Pat Devaney, with the Associated Fire Fighters of Illinois, maintains retirement benefits didn’t cause this crisis.

“But it’s a great talking point for them to stand up at a press conference, deliver, and not accept any responsibility for what’s gone on in their community,” Devaney said.

In fact, Illinois pension benefits for cops and firefighters outside of Chicago are actually less generous than similar plans across the country, according to an analysis for WBEZ by the non-profit Urban Institute, and Washington, D.C. think tank.

That’s largely because cops and firefighters here do not get Social Security, said Richard W. Johnson, who heads up the institute’s Program on Retirement Policy. Johnson’s analysis found that Illinois’ downstate public safety workers also pay more than average toward their own pensions, though they do not have to pay Social Security taxes.

Instead, Devaney said municipalities shouldn’t be allowed to wriggle out of making their required pension payments. He contends towns have been making artificially low contributions for decades - though they should have anticipated the present problems.

‘We saw it coming’

Rather than “pension sweeteners,” longtime Illinois police and fire pension actuary Art Tepfer said the rapidly rising pension costs that towns are struggling with came about by design.

“This is the way that Illinois retains it’s No. 1 ranking as having the worst-funded pension funds in the country,” said Tepfer, who serves as an actuary to more than 100 downstate and suburban public safety funds in Illinois.

Tepfer points to a 1993 change in state law, when legislators approved a pension funding scheme that functioned similar to an adjustable-rate mortgage: low payments at first, but rapidly rising payments in the future.

“Well, we’re in the future now,” Tepfer said. “This is what’s happened. And that’s why we have a pension crisis.
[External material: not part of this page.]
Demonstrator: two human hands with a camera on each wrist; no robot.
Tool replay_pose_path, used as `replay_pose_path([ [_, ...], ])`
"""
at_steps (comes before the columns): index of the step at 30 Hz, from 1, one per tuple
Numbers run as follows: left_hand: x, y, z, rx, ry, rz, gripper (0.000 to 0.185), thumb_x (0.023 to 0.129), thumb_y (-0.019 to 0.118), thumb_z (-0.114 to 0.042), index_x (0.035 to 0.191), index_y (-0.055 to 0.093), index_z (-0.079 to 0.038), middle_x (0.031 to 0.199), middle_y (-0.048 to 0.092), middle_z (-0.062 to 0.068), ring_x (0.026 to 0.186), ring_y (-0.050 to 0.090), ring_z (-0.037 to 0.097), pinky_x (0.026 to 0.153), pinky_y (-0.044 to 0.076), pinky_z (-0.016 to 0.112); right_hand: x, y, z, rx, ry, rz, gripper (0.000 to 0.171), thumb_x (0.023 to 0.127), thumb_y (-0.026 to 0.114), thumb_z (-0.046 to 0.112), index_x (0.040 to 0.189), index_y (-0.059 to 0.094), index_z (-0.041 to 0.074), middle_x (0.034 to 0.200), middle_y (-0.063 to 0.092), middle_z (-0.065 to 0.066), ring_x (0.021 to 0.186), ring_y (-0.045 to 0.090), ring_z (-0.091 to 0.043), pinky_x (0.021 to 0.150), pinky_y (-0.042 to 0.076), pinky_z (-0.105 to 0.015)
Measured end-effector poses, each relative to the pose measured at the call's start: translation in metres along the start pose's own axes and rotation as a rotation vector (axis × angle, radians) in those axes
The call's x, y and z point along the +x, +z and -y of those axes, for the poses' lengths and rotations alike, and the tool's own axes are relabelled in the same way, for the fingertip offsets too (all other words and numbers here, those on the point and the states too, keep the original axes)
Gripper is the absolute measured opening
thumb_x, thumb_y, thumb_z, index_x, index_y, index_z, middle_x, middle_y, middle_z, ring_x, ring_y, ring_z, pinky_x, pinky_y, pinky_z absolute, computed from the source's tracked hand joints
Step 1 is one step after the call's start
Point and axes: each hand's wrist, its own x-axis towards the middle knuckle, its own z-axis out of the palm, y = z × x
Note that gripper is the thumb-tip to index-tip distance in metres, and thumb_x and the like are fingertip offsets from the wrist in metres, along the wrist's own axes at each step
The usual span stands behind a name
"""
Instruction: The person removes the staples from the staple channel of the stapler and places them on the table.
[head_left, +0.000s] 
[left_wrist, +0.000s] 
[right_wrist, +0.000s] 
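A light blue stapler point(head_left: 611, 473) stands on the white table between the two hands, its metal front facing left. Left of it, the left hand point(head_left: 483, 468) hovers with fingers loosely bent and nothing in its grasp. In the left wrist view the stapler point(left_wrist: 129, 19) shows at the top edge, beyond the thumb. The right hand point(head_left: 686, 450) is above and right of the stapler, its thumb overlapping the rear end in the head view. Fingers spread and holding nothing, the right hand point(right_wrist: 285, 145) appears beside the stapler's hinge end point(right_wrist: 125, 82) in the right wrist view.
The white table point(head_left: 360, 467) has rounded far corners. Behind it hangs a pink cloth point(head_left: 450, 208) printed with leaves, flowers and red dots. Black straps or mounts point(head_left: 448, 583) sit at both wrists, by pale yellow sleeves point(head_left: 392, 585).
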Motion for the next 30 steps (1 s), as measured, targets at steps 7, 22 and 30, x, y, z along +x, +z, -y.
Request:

We saw it coming.”

Tepfer said smaller funds are also limited in how much money they can invest in stocks, which limits the amount of money they can make on their investments.

Back on the tour of Mount Prospect, Assistant Village Manager Dave Strahl points out a whopper of a pothole that’s eaten the road to its very foundation.

The longer it goes unfixed, the worse it gets.

Mayor Arlene Juracek leans in from the back seat to say that’s the same reason state lawmakers need to change downstate police and fire pensions - soon.

“If not now, when?” Juracek asks. “You need to start because the problem gets worse every single year. You need to start at some point in time and really get the ball rolling and impress on everybody the urgency of getting a solution.”